PHNOM PENH —
Twenty-three people were arrested and detained in two separate crackdowns on protesters last week, but until Wednesday, families did not know where they were being held.
Prison officials now say that those who were arrested in the crackdowns—which left five people dead and 40 injured—are being held in Correctional Center 3, in Kampong Cham province, near the Vietnam border.
The arrests came after weeks of protesters from garment workers, housing rights activists and opposition supporters.
Many of the protesters are poor, and family members reached by phone on Thursday said the distance is too far for them to afford many visits.
“I had to spend a lot of money traveling from Phnom Penh to here,” said Prak Sovannary, 30, who is the wife of detained housing activist Vorn Pov. “Next time, I’ll have to borrow money, or ask civil society organizations to support my travel.”
The distance from Phnom Penh has made it hard for her husband to meet with doctors, lawyers or family, she said.
Vorn Pov is accused of destruction of public property and incitement, for taking part in a demonstration alongside factory workers at a special economic zone in Phnom Penh, where 10 people were arrested. He needs medical attention, Prak Sovannary said.
“The doctor has come from Phnom Penh, but he can’t take care of my husband’s deteriorating health very often, and we don’t know if there is enough food,” she said.
Other relatives who have visited the facility had similar concerns.
“I borrowed $75 from a neighbor for this visit, and now all the money is gone,” said Sorn Doeun, the 38-year-old stepfather of Reth Ratha, one of the detainees. Sorn Doeun traveled 250 kilometers to meet with his stepson, he said. “Next week, if I can borrow more money, I’ll visit him again.”

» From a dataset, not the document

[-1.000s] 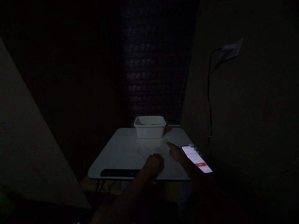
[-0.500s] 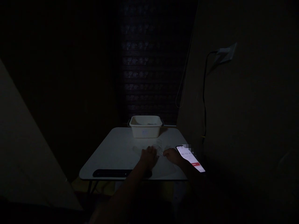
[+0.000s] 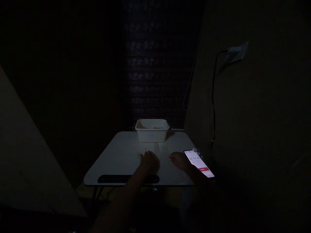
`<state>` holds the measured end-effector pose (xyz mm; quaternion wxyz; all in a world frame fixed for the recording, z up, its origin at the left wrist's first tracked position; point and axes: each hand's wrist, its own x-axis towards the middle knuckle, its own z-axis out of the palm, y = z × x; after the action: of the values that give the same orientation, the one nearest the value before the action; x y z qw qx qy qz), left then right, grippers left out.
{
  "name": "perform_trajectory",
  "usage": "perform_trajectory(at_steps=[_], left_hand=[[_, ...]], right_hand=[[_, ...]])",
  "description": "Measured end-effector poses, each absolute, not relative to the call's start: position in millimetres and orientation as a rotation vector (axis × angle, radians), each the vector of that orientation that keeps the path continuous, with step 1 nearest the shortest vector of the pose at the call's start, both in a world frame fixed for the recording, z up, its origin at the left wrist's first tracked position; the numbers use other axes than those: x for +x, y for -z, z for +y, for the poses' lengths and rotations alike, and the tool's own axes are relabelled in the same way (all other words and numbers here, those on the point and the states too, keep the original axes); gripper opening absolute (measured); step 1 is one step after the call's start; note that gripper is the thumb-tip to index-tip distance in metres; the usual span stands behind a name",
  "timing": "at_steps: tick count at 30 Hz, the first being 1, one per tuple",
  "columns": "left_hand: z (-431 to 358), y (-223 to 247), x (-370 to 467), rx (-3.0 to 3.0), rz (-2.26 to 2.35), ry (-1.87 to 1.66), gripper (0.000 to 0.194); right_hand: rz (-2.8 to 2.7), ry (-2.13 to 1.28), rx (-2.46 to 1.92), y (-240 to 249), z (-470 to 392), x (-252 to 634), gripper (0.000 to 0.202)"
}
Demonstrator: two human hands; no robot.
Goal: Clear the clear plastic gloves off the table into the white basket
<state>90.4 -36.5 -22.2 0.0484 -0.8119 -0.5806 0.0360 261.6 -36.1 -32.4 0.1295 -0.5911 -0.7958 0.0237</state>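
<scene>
A thin piece of clear plastic (image 3: 165, 149), maybe a bag, lies on the white table (image 3: 109, 158); its edges are hard to make out in the dim light. My left hand (image 3: 147, 159) rests on the tabletop side of it, palm down, with the thumb and fingers apart and nothing gripped. To the right, my right hand (image 3: 178, 160) is closed in a pinch at the plastic's right part. What lies between those fingertips is faint, but it appears to be the plastic.
At the table's back stands a cream plastic basin (image 3: 152, 136) with pale contents. A lit phone (image 3: 200, 165) showing a timer lies beside my right wrist. A dark slot strip (image 3: 114, 178) runs along the front edge. A cable (image 3: 213, 97) hangs from the right wall's outlet.
My left hand has slid left, away from my right hand, and its fingers have spread. My right hand has stayed almost in place. The plastic looks flatter between them.
</scene>
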Motion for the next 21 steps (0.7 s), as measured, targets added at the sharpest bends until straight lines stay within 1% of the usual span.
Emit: perform_trajectory(at_steps=[5,10,14,17,21], left_hand=[[-59,30,90,-2.500,-1.698,-0.066,0.054],[-56,43,79,-2.457,-1.753,-0.062,0.056],[-40,47,61,-2.433,-1.749,-0.011,0.053],[-34,47,54,-2.396,-1.757,0.050,0.054],[-42,50,61,-2.430,-1.697,0.110,0.054]], right_hand=[[-2.414,0.105,-1.574,43,-44,250,0.037],[-2.460,0.131,-1.644,56,-49,240,0.048],[-2.438,0.135,-1.725,58,-48,240,0.048],[-2.387,0.178,-1.768,57,-46,242,0.048],[-2.371,0.240,-1.717,57,-46,237,0.048]])
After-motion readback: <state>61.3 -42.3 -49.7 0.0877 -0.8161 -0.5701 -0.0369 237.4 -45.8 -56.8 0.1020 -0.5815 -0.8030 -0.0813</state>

Authorities kept the whereabouts of the detainees secret for nearly one week. Rights workers say they worry the detainees are being held far from Phnom Penh to prevent them from talking to lawyers and to keep them out of the public eye.
Kuy Bunsorn, director of prisons for the Ministry of Interior, said the detainees were moved to the CC3 facility because Phnom Penh prisons are overcrowded.

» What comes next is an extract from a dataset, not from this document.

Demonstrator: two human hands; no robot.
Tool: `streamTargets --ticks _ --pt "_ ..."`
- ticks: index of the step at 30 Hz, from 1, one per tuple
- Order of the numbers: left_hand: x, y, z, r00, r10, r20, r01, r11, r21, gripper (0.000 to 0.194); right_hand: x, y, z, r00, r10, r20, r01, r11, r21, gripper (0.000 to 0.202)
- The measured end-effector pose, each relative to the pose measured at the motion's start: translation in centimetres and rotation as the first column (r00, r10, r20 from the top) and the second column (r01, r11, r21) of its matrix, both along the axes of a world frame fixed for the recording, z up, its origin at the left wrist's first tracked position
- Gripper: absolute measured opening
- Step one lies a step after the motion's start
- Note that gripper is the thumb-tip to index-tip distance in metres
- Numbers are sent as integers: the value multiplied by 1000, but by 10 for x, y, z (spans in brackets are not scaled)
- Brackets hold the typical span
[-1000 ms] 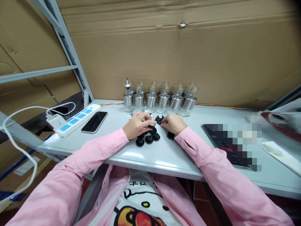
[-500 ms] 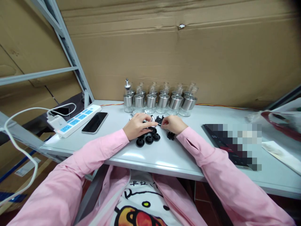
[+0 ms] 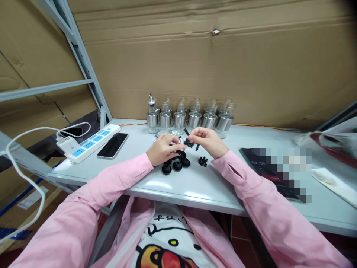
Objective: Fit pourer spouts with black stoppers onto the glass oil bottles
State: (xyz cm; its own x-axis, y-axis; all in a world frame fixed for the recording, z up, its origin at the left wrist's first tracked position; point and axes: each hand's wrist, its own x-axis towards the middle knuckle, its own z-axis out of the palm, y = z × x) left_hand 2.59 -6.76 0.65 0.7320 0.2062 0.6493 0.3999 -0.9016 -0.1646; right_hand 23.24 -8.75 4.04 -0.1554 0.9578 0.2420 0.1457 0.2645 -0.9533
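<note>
My left hand (image 3: 163, 149) stays low over the table with its fingers bent and thumb stretched to the right. A small pale, shiny part (image 3: 180, 140) shows at its fingertips, mostly hidden. Several round black stoppers (image 3: 176, 165) lie just below this hand. My right hand (image 3: 208, 141) is pinched on a thin black strip (image 3: 186, 131), whose end sticks out up and left of the fingers. Beneath these fingertips is a pile of small black pieces (image 3: 189, 143). Several short black plugs (image 3: 203, 161) form a group below the right hand.
Rows of glass bottles with metal sleeves (image 3: 194, 120) stand at the back; one at the left carries a metal pourer (image 3: 151, 99). A phone (image 3: 113, 145) and a power strip (image 3: 96, 143) lie to the left. A partly blurred dark screen (image 3: 260, 165) lies to the right.
My right hand has moved up and slightly right, away from my left thumb, uncovering the short black plugs. A black strip now shows at its fingertips. My left hand has hardly moved.
</note>
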Motion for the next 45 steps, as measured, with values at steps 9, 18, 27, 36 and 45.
streamTargets --ticks 9,18,27,36,45 --pt "0 0 0 1000 5 13 -5 1000 -1 22 -2 0 -4 992 67 -111 -85 981 -173 34" --pt "0 -2 1 1000 13 18 -13 1000 10 22 2 4 -9 993 117 8 -114 983 -143 31" --pt "1 -2 2 999 32 35 -31 999 -32 23 3 2 -6 989 130 72 -122 987 -108 31" --pt "1 -3 3 998 53 16 -52 998 -44 20 2 1 -4 990 116 81 -107 989 -105 32" --pt "2 -6 3 994 17 109 -17 1000 3 18 5 3 -3 990 127 63 -118 984 -135 25"
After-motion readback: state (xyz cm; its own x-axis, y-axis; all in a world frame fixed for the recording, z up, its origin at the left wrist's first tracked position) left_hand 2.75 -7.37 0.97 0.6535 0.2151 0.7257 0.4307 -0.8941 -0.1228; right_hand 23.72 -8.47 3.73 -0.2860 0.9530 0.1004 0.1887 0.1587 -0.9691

But Am Sam Ath, lead investigator for the rights group Licadho, said the facility is typically only used to confine people found guilty of serious crimes. It is likely the facility is being used for fear that a closer one would see demonstrations for the demand of the detainees, he said.
About 100 soldiers were posted outside CC3 on Thursday, there to prevent further demonstrations, he said.